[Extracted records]
·····

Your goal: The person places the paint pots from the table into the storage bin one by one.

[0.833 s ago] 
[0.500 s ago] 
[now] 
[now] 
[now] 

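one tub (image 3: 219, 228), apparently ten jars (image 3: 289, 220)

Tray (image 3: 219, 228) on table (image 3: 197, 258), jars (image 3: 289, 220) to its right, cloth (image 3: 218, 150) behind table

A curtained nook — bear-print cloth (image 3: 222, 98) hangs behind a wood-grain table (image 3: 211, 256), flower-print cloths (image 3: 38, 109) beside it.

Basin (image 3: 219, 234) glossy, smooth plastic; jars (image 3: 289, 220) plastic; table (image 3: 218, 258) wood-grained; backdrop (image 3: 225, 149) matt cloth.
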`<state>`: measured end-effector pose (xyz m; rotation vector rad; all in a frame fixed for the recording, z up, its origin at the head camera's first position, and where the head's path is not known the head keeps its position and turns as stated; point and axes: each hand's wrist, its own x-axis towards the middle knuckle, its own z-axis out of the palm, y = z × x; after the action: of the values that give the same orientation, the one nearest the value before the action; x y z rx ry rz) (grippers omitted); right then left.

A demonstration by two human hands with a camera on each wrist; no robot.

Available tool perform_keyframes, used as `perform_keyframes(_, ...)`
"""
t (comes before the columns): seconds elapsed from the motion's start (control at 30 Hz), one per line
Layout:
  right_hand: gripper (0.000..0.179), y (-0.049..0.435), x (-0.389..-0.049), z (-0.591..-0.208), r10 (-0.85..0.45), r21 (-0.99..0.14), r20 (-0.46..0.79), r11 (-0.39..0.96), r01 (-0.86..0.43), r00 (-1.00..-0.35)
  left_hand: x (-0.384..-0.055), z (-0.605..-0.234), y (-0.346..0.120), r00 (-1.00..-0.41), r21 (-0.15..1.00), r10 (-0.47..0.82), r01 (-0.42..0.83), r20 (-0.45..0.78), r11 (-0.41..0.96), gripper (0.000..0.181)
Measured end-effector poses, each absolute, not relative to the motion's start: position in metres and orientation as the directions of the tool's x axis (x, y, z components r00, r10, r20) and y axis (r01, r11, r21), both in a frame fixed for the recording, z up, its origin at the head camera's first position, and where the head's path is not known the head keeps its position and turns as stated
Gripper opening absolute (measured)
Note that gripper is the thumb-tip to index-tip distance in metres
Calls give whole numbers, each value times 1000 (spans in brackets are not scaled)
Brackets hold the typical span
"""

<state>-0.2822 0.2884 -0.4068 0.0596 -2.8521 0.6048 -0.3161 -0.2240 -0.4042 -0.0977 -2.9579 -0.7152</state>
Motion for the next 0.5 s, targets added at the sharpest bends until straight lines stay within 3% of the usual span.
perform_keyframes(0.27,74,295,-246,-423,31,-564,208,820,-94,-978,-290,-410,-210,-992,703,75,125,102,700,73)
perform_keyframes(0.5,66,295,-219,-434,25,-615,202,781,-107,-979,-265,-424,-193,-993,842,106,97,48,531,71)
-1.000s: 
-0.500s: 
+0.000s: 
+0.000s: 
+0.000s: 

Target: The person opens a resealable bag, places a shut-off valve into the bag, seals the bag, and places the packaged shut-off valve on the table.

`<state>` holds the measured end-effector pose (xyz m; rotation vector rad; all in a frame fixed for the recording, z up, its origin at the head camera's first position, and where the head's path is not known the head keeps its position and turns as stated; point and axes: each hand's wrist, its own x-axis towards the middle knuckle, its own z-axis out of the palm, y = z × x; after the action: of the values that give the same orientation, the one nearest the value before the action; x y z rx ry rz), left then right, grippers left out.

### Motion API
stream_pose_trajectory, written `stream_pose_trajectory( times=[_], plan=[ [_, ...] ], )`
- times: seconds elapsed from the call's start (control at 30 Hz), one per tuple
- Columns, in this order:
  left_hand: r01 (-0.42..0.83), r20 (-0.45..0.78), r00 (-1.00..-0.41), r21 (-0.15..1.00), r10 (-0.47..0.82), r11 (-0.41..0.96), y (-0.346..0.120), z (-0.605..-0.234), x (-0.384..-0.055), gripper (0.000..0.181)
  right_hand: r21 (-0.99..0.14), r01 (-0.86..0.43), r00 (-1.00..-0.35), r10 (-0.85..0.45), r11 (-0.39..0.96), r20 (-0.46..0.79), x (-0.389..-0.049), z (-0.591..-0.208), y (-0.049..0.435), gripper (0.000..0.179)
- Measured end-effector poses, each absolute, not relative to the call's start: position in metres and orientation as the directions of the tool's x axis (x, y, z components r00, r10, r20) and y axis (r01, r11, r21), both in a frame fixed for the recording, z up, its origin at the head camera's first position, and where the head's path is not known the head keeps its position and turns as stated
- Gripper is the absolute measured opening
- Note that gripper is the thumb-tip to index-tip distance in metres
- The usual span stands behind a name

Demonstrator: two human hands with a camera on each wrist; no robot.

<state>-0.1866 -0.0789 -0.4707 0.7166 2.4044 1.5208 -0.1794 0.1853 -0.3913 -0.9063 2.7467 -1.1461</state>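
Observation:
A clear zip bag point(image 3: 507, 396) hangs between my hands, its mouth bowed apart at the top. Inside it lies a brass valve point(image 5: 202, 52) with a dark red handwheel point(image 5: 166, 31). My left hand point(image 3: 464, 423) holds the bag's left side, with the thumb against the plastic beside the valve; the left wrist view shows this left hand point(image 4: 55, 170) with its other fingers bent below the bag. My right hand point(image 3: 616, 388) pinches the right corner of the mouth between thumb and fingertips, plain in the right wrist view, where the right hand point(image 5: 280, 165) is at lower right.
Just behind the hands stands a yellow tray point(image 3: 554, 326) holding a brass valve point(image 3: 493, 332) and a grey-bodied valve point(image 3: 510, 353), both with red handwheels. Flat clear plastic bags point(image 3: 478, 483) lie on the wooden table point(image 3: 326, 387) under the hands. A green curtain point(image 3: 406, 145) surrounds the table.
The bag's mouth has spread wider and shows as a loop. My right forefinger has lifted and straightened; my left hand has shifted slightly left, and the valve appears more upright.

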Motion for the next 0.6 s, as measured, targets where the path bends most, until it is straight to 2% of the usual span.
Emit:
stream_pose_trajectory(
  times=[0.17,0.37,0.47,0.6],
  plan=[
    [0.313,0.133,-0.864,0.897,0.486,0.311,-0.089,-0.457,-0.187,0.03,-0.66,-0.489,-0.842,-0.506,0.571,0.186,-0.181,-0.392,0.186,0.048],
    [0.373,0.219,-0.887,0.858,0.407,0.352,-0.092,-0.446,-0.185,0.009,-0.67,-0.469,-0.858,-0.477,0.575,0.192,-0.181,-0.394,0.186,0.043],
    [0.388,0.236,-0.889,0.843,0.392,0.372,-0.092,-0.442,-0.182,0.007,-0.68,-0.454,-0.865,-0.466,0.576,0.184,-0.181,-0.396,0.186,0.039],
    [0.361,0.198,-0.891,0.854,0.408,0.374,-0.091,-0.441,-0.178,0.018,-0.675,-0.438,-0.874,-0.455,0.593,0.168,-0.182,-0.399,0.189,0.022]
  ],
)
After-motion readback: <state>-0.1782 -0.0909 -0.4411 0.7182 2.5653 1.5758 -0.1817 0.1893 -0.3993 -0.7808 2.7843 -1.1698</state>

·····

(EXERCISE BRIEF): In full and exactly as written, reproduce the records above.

(WRITTEN RESPONSE):
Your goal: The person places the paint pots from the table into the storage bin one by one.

[0.833 s ago] 
[0.500 s ago] 
[now] 
[now] 
[now] 

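one tub (image 3: 219, 228), apparently ten jars (image 3: 289, 220)

Tray (image 3: 219, 228) on table (image 3: 197, 258), jars (image 3: 289, 220) to its right, cloth (image 3: 218, 150) behind table

A curtained nook — bear-print cloth (image 3: 222, 98) hangs behind a wood-grain table (image 3: 211, 256), flower-print cloths (image 3: 38, 109) beside it.

Basin (image 3: 219, 234) glossy, smooth plastic; jars (image 3: 289, 220) plastic; table (image 3: 218, 258) wood-grained; backdrop (image 3: 225, 149) matt cloth.
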`<state>`: measured end-effector pose (xyz m; rotation vector rad; all in a frame fixed for the recording, z up, its origin at the head camera's first position, and where the head's path is not known the head keeps its position and turns as stated; point and axes: each hand's wrist, its own x-axis towards the middle knuckle, its own z-axis out of the palm, y = z × x; after the action: of the values that give the same orientation, the one nearest the value before the action; x y z rx ry rz) (grippers omitted); right then left.

A demonstration by two human hands with a camera on each wrist; no robot.

Available tool perform_keyframes, used as `perform_keyframes(_, ...)`
"""
t (comes before the columns): seconds elapsed from the motion's start (control at 30 Hz), one per line
Layout:
  right_hand: gripper (0.000..0.179), y (-0.049..0.435), x (-0.389..-0.049), z (-0.591..-0.208), r10 (-0.85..0.45), r21 (-0.99..0.14), r20 (-0.46..0.79), r11 (-0.39..0.96), r01 (-0.86..0.43), r00 (-1.00..-0.35)
  left_hand: x (-0.384..-0.055), z (-0.605..-0.234), y (-0.346..0.120), r00 (-1.00..-0.41), r21 (-0.15..1.00), r10 (-0.47..0.82), r01 (-0.42..0.83), r20 (-0.45..0.78), r11 (-0.41..0.96), gripper (0.000..0.181)
Measured end-effector poses, each absolute, not relative to the motion's start: position in metres and orientation as the directions of the tool's x axis (x, y, z components r00, r10, r20) and y axis (r01, r11, r21), both in a frame fixed for the recording, z up, its origin at the head camera's first position, and where the head's path is not known the head keeps its position and turns as stated
Gripper opening absolute (measured)
Note that gripper is the thumb-tip to index-tip distance in metres
Calls give whole numbers, each value times 1000 (spans in brackets are not scaled)
Brackets hold the typical span
"""

<state>-0.2822 0.2884 -0.4068 0.0596 -2.8521 0.6048 -0.3161 -0.2240 -0.4042 -0.0977 -2.9579 -0.7152</state>
Motion for the next 0.5 s, targets added at the sharpest bends until straight lines stay within 3% of the usual span.
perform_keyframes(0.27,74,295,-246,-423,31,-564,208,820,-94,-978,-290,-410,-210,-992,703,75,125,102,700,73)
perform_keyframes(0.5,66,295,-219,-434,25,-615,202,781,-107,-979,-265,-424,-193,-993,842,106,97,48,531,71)
-1.000s: 
-0.500s: 
+0.000s: 
+0.000s: 
+0.000s: 

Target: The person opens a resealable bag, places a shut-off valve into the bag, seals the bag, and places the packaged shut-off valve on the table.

`<state>` holds the measured end-effector pose (xyz m; rotation vector rad; all in a frame fixed for the recording, z up, its origin at the head camera's first position, and where the head's path is not known the head keeps its position and turns as stated; point and axes: each hand's wrist, its own x-axis towards the middle knuckle, its own z-axis out of the palm, y = z × x; after the action: of the values that give the same orientation, the one nearest the value before the action; x y z rx ry rz), left then right, grippers left out.

### Motion API
stream_pose_trajectory, written `stream_pose_trajectory( times=[_], plan=[ [_, ...] ], )`
- times: seconds elapsed from the call's start (control at 30 Hz), one per tuple
- Columns, in this order:
  left_hand: r01 (-0.42..0.83), r20 (-0.45..0.78), r00 (-1.00..-0.41), r21 (-0.15..1.00), r10 (-0.47..0.82), r11 (-0.41..0.96), y (-0.346..0.120), z (-0.605..-0.234), x (-0.384..-0.055), gripper (0.000..0.181)
  right_hand: r21 (-0.99..0.14), r01 (-0.86..0.43), r00 (-1.00..-0.35), r10 (-0.85..0.45), r11 (-0.39..0.96), r20 (-0.46..0.79), x (-0.389..-0.049), z (-0.591..-0.208), y (-0.049..0.435), gripper (0.000..0.179)
- Measured end-effector poses, each absolute, not relative to the call's start: position in metres and orientation as the directions of the tool's x axis (x, y, z components r00, r10, r20) and y axis (r01, r11, r21), both in a frame fixed for the recording, z up, its origin at the head camera's first position, and where the head's path is not known the head keeps its position and turns as stated
- Gripper is the absolute measured opening
- Note that gripper is the thumb-tip to index-tip distance in metres
- The usual span stands behind a name

Demonstrator: two human hands with a camera on each wrist; no robot.

<state>-0.1866 -0.0789 -0.4707 0.7166 2.4044 1.5208 -0.1794 0.1853 -0.3913 -0.9063 2.7467 -1.1461</state>
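Observation:
A clear zip bag point(image 3: 507, 396) hangs between my hands, its mouth bowed apart at the top. Inside it lies a brass valve point(image 5: 202, 52) with a dark red handwheel point(image 5: 166, 31). My left hand point(image 3: 464, 423) holds the bag's left side, with the thumb against the plastic beside the valve; the left wrist view shows this left hand point(image 4: 55, 170) with its other fingers bent below the bag. My right hand point(image 3: 616, 388) pinches the right corner of the mouth between thumb and fingertips, plain in the right wrist view, where the right hand point(image 5: 280, 165) is at lower right.
Just behind the hands stands a yellow tray point(image 3: 554, 326) holding a brass valve point(image 3: 493, 332) and a grey-bodied valve point(image 3: 510, 353), both with red handwheels. Flat clear plastic bags point(image 3: 478, 483) lie on the wooden table point(image 3: 326, 387) under the hands. A green curtain point(image 3: 406, 145) surrounds the table.
The bag's mouth has spread wider and shows as a loop. My right forefinger has lifted and straightened; my left hand has shifted slightly left, and the valve appears more upright.
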
Motion for the next 0.6 s, as measured, targets where the path bends most, until it is straight to 2% of the usual span.
Emit:
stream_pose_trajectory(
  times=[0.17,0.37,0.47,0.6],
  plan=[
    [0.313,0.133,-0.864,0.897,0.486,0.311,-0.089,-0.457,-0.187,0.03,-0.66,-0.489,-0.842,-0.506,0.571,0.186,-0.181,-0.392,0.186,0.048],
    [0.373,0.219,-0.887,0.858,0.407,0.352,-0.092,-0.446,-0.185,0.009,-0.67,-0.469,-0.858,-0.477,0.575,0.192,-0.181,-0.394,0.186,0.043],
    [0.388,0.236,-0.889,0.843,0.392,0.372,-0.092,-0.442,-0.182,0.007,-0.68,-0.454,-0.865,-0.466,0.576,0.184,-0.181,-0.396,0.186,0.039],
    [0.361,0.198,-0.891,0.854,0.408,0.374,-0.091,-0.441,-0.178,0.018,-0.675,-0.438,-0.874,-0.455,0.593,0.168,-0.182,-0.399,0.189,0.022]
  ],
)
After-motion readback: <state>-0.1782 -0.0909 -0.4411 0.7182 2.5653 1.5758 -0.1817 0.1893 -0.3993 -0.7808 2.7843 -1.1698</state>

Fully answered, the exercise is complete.